In 2024, the global rocket launch market was valued at approximately $18.7 billion. According to Precedence Research, it is projected to reach $64.3 billion by 2034, with a compound annual growth rate (CAGR) of around 13%. Compared to other explosive tech sectors (e.g., satellite internet, AI computing), this growth rate appears relatively modest.

From Dolphin Research's perspective, two key bottlenecks exist:

1. Demand-Side Structure: Dominated by stock game (literally 'stock competition,' meaning competition within an existing market without significant growth):

a. The traditional communications satellite (GEO) market is saturated or even shrinking: Core clients (e.g., international satellite communications organizations) procure large geostationary orbit (GEO) satellites characterized by high unit prices and long lifespans (15+ years). This is essentially a market driven by replacement demand. Coupled with the depletion of GEO orbital slots, the global annual launch volume remains at a dozen to twenty satellites, making the market extremely stable but lacking growth elasticity.

b. Government and defense missions are high-value but low-frequency: Core clients (e.g., NASA, the U.S. Space Force, and national space agencies) award contracts worth hundreds of millions of dollars per mission for deep space exploration or high-value reconnaissance satellites. However, these missions involve extremely long development cycles and infrequent launches, failing to support normalized, high-frequency launch operations.

c. Non-Starlink low-Earth orbit (LEO) constellations are lagging and lack economies of scale: Other players face high transportation costs, making commercial viability unattainable. Only Starlink has successfully established a broadband subscription model in the consumer (C-end) market, creating a virtuous cycle of 'launch → network deployment → operation → profitability → re-launch.' To some extent, SpaceX selectively prioritizes self-supply of transport capacity for low-cost launches, forming a downstream commercial monopoly at scale.
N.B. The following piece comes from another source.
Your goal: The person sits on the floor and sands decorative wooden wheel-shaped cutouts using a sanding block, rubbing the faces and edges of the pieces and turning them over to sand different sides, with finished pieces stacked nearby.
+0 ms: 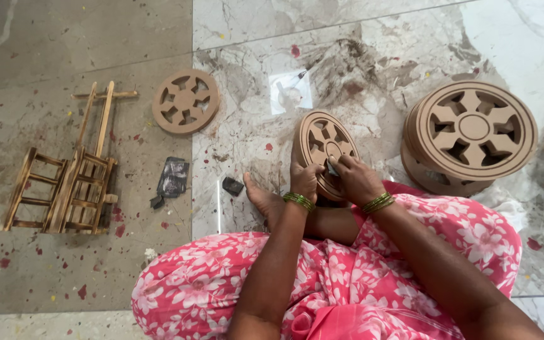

d. The remote sensing and micro/small satellite market is 'long-tail' with low average contract values: This market is supported by long-tail clients such as universities and startups. Micro/small satellites are lightweight, with single-contract values as low as the million-dollar range, heavily reliant on 'rideshare/hosted launches.' While launch volumes are increasing, their share of the total addressable market remains minuscule, making it difficult to independently sustain high growth.

2. Supply-Side and Industrial Synergy: Cost barriers persist, and upstream/downstream capacity is disconnected from commercial closed loop (closed-loop) operations:

a. Absolute launch costs remain a significant barrier to emerging demand: While SpaceX's reusable Falcon 9 has slashed commercial launch prices from $10,000-20,000/kg to around $3,000/kg, this remains prohibitively expensive for most scientific and commercial missions.

Until costs achieve a leapfrog reduction (e.g., below $100/kg), economic models for new applications like space tourism, space-based pharmaceuticals, and in-orbit manufacturing cannot be viable. Additionally, high satellite insurance premiums further inflate clients' comprehensive costs.

Thus, only when next-generation fully reusable launch vehicles (e.g., Starship) reduce launch costs to the $100s or even $10s/kg range and achieve 'airliner-like' turnover rates—turning rockets into low-cost 'space trucks'—can downstream new applications truly explode. Only then will the rocket launch market experience true exponential growth.

b. 'Rockets wait for satellites': Satellite manufacturing cycles are long, and payload capacity is the bottleneck. Even with ample rocket capacity, traditional satellite manufacturing remains stuck in 'artisanal' or small-batch customization phases, with high-value satellites often taking 2-3 years to build. To some extent, SpaceX monopolizes satellite manufacturing capacity.

④. What is the progress of Starship, the next-gen killer product? When will it achieve mature reuse of both stages?

While Falcon 9's reuse technology has reached its limits, with single-mission marginal costs reduced to approximately $15 million, this figure is constrained by irreducible costs such as the non-recoverable second stage, propellant, and refurbishment. It is nearing physical limits.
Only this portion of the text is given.